This is a proof-of-concept version of a rule-based multiword expression (MWE) identifier for Turkish, designed within a "Construction Grammar" framework. For an early description of Construction Grammar, see Fried, M., & Östman, J. O. (2004). Construction Grammar: A thumbnail sketch. Construction Grammar in a cross-language perspective, 11-86.
The identifier processes the Turkish sentences in data/sentences.txt (UTF-8) and marks any MWEs / constructions described in data/constructicon.txt (UTF-8). For faster processing, data/morphs.zip contains all possible morphological analyses of all word-forms in sentences.txt. To process additional sentences that contain word-forms that do not occur in sentences.txt, the Turkish morphological analyzer developed by Çağrı Çöltekin must be installed in the directory named TRmorph-master.
The identifier processes the sentences token by token. Every token has three layers of representation: Surface layer, morphological layer, and semantic layer. A MWE is identified whenever a sequence of word-forms, lemmas, suffixes or semantic tags in a sentence matches all requirements of a construction described in the constructicon. Constructions can be described using the surface and/or morphology and/or semantics layers. Iterative identification and other basic features have not been fully implemented yet.
Sample constructicon entries:
'[Number]': [ [992, None, 1, '<Adj>', '[Number]', (1, '[LargeNumber]', None)] ]

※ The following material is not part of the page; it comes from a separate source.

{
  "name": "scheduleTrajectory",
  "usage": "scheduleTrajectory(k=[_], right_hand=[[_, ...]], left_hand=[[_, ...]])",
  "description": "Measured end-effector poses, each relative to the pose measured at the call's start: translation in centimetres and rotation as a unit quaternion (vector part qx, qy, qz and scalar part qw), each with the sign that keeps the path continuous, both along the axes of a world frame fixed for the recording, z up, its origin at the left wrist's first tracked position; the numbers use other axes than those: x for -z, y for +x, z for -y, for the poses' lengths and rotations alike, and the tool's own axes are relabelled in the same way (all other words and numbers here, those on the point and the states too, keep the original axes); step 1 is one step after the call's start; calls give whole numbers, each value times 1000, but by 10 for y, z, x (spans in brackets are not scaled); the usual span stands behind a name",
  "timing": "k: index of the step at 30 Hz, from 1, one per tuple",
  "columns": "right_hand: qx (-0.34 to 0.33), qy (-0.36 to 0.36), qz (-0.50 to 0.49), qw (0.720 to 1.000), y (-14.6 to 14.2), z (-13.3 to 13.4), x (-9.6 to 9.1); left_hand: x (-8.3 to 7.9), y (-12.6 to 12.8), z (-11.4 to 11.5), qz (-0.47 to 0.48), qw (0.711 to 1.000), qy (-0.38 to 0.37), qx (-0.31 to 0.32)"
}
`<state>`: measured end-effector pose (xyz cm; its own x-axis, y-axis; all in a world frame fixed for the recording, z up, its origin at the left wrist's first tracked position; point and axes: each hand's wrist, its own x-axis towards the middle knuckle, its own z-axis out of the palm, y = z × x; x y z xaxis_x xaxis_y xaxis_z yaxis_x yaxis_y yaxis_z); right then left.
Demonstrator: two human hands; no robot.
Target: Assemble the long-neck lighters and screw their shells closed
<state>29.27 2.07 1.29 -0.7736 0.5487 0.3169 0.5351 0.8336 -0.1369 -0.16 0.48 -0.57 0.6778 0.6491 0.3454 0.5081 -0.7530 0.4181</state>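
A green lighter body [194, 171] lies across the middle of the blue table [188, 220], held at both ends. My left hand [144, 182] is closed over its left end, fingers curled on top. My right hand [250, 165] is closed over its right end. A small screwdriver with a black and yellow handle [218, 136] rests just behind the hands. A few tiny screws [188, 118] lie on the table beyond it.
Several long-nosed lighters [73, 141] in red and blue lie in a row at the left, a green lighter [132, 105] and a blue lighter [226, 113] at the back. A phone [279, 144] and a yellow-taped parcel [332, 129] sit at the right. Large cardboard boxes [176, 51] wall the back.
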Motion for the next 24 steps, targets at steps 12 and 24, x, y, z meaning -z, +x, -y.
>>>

Construction 992 states that, whenever a surface form that has the semantic tag [Number] is followed (at Position +1) by a surface form that has the semantic tag [LargeNumber] (without any suffixes), the two surface forms constitute a MWE that has the semantic tag [Number] and the syntactic category <Adj>. Sequences like beş milyon 'five million', 340 milyar '340 billion' would be identified as instances of this construction.
'her<Det:def>': [ [997, None, 1, '<Adv>', None, (1, 'zaman<N>', None ) ]
Construction 997 states that, whenever the surface form her 'all', which has the part-of-speech tag <Det:def>, is followed (at Position +1) by the surface form zaman 'time', which has the part-of-speech tag <N> (without any suffixes), the two surface forms constitute a MWE that has the part of speech <Adv>. In other words, the sequence her zaman 'always' is a multiword adverb in Turkish.